Task brief →
In the records below, how many lines hold the string "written"? Give only the number.

Input data →
-----
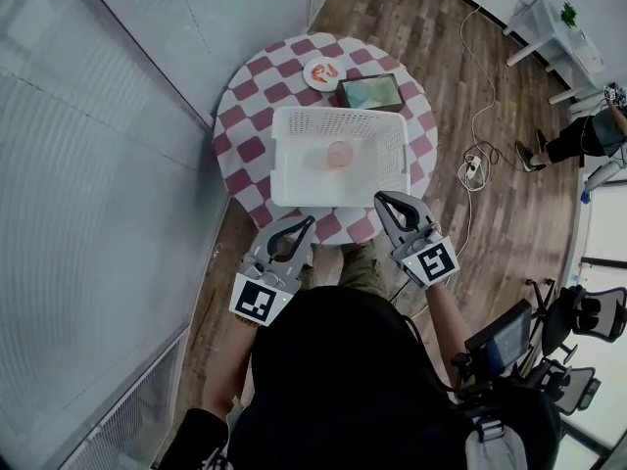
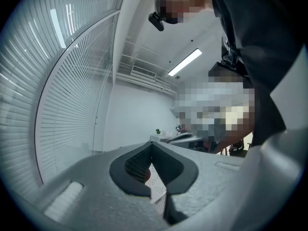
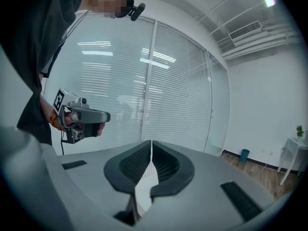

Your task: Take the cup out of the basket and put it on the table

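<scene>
Both tools are hanging at the near edge of the counter. The left hand-held gripper is at about seven o'clock and the right hand-held gripper at about five. Each one's own view shows the jaws pressed together with nothing between them: tips meet on the left and on the right.

The cup stands upright near the middle of the white basket, clear of the walls and untouched. So the lift has not begun.

Here's where it could go sideways. Whichever jaws go in must open first, because closed tips would just knock the cup over. It looks small, pale and light, so a nudge or an off-centre pinch on the rim could tip it or squirt it loose.

The basket looks light too. A jaw catching its perforated wall on the way out could drag it toward the counter's edge.

Then there's the landing. The basket fills most of the round top, with a plate at twelve o'clock and a tablet at one. Bare checkered patches remain only near the rim, at nine and at six, so a careless release there risks the cup going off onto the floor.
</scene>
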`<state>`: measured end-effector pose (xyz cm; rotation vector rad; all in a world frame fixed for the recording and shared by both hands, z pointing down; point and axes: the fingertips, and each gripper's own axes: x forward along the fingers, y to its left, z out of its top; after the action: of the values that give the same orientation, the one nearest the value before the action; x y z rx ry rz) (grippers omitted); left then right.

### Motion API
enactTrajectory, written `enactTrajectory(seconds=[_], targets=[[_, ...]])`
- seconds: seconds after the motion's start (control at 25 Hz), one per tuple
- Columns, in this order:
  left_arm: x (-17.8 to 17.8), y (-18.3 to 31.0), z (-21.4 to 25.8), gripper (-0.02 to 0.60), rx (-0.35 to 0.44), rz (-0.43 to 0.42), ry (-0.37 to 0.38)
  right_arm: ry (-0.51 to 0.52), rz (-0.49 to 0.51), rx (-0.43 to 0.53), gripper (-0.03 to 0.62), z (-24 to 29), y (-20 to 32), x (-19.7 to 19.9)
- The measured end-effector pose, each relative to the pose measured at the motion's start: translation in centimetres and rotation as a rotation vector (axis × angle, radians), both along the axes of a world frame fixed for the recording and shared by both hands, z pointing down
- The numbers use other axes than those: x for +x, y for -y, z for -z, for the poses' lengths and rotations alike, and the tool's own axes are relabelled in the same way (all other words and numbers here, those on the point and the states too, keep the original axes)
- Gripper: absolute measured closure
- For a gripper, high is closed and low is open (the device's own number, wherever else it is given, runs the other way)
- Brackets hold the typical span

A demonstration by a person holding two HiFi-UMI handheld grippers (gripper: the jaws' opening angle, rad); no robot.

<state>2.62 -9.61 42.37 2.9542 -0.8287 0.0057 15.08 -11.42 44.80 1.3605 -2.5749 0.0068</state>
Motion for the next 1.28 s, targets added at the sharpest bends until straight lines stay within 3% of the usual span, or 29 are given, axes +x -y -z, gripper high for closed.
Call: enactTrajectory(seconds=[0.24, 0.36, 0.52, 0.68, 0.96, 1.12, 1.28], targets=[[-1.2, -0.4, 0.3, 0.577, 0.060, 0.061, 0.050, -0.113, 0.127, -0.044, 0.577, -0.8, 2.5, 1.0], [-2.0, -0.9, -0.1, 0.577, -0.005, 0.130, 0.028, -0.187, 0.201, -0.080, 0.577, -1.8, 4.1, 1.2], [-2.7, -1.4, -0.6, 0.577, -0.035, 0.172, 0.038, -0.293, 0.273, -0.109, 0.572, -3.3, 6.3, 1.0], [-3.2, -1.9, -0.7, 0.576, -0.040, 0.189, 0.058, -0.366, 0.332, -0.170, 0.483, -5.7, 7.9, 0.3], [-4.6, -2.0, -0.7, 0.577, -0.004, 0.229, 0.101, -0.528, 0.465, -0.240, 0.471, -10.4, 9.7, -1.5], [-5.2, -2.2, -0.4, 0.577, 0.055, 0.236, 0.138, -0.632, 0.546, -0.299, 0.450, -13.3, 10.1, -2.2], [-6.3, -2.4, -0.6, 0.576, 0.004, 0.291, 0.121, -0.697, 0.603, -0.354, 0.428, -15.9, 10.3, -2.7]])
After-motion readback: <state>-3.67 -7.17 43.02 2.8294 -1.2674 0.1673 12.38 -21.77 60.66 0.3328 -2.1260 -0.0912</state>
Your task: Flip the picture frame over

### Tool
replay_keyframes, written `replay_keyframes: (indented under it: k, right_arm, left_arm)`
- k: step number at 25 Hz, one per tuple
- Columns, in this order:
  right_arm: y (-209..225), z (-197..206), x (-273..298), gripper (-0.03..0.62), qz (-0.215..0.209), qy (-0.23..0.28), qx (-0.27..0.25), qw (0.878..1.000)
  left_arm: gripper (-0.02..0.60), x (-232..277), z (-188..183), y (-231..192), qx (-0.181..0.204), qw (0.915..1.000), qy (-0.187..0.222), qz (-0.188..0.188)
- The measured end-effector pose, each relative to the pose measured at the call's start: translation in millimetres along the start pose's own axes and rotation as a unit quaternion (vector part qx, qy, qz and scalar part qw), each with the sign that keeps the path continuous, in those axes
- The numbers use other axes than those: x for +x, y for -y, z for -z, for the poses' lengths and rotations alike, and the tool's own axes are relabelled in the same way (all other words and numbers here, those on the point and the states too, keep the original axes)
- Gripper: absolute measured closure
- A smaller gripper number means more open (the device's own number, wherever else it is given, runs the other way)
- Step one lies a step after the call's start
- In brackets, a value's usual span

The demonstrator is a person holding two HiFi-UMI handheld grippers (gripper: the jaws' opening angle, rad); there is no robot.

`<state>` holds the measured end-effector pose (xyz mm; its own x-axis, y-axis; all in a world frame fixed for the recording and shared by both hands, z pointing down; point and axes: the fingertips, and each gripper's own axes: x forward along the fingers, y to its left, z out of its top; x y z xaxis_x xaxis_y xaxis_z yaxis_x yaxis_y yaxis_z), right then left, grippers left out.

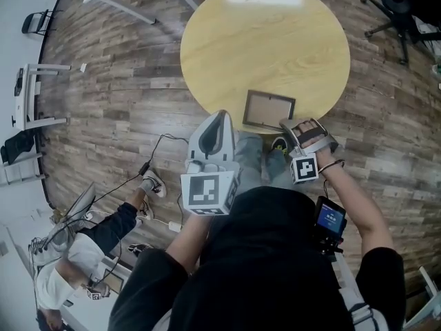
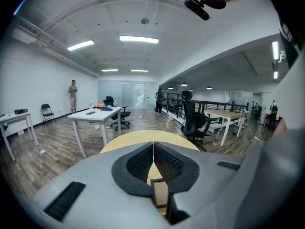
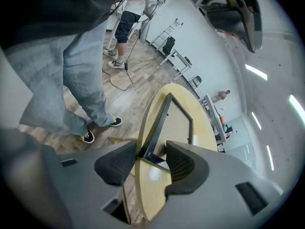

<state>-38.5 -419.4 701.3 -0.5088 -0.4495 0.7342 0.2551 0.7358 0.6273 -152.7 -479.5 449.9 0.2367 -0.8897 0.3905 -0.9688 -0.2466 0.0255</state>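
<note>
A dark-rimmed picture frame (image 1: 269, 110) lies flat on the round yellow table (image 1: 265, 40), close to its near edge. My right gripper (image 1: 288, 131) is at the frame's near right corner. In the right gripper view its jaws (image 3: 151, 149) stand open with the corner of the frame (image 3: 164, 120) between them, and the pads do not press on it. My left gripper (image 1: 222, 116) hovers just left of the frame, off the table's edge. Its pads (image 2: 153, 149) meet in a closed line, with a sliver of the frame (image 2: 160, 193) showing below them.
My own legs and shoes (image 1: 279, 143) stand under the table's near rim. A person (image 1: 76, 254) sits at the lower left with cables (image 1: 158, 150) running across the wood floor. An office chair (image 1: 403, 12) stands at the far right, and a white desk (image 2: 93, 116) beyond the table.
</note>
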Motion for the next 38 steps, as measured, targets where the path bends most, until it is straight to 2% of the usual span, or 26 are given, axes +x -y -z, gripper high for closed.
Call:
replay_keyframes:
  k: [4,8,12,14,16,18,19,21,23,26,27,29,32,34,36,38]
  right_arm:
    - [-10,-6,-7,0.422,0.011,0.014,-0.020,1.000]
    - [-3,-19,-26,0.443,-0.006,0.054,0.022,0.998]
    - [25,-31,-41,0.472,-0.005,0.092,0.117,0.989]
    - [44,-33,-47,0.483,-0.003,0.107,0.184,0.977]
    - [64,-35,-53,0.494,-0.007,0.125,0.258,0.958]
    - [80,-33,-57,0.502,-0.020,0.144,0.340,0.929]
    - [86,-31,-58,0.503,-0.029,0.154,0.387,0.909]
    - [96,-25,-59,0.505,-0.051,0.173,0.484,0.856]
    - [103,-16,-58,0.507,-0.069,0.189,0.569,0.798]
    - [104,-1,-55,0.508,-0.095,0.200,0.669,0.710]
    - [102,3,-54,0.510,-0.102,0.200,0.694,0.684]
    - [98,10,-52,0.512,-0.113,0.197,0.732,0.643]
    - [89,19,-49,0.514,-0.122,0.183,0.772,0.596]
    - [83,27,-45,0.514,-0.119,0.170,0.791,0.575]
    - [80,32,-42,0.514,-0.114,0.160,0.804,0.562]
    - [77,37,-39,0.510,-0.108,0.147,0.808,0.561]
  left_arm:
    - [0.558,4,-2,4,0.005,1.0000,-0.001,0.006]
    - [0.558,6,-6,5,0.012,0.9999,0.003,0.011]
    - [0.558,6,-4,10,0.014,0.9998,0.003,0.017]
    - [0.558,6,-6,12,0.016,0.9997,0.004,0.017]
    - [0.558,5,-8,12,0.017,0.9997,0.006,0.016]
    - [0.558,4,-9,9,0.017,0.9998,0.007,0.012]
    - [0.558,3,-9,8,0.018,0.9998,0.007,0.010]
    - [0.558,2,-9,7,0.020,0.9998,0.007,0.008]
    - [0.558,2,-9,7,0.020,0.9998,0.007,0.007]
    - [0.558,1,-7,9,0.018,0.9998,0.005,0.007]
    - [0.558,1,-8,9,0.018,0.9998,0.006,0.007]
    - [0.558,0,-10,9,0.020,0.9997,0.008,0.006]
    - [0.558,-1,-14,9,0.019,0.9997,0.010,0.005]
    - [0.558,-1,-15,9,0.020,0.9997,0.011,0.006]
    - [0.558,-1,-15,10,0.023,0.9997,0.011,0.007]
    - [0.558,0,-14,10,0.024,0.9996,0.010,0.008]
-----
Response to the exercise →
2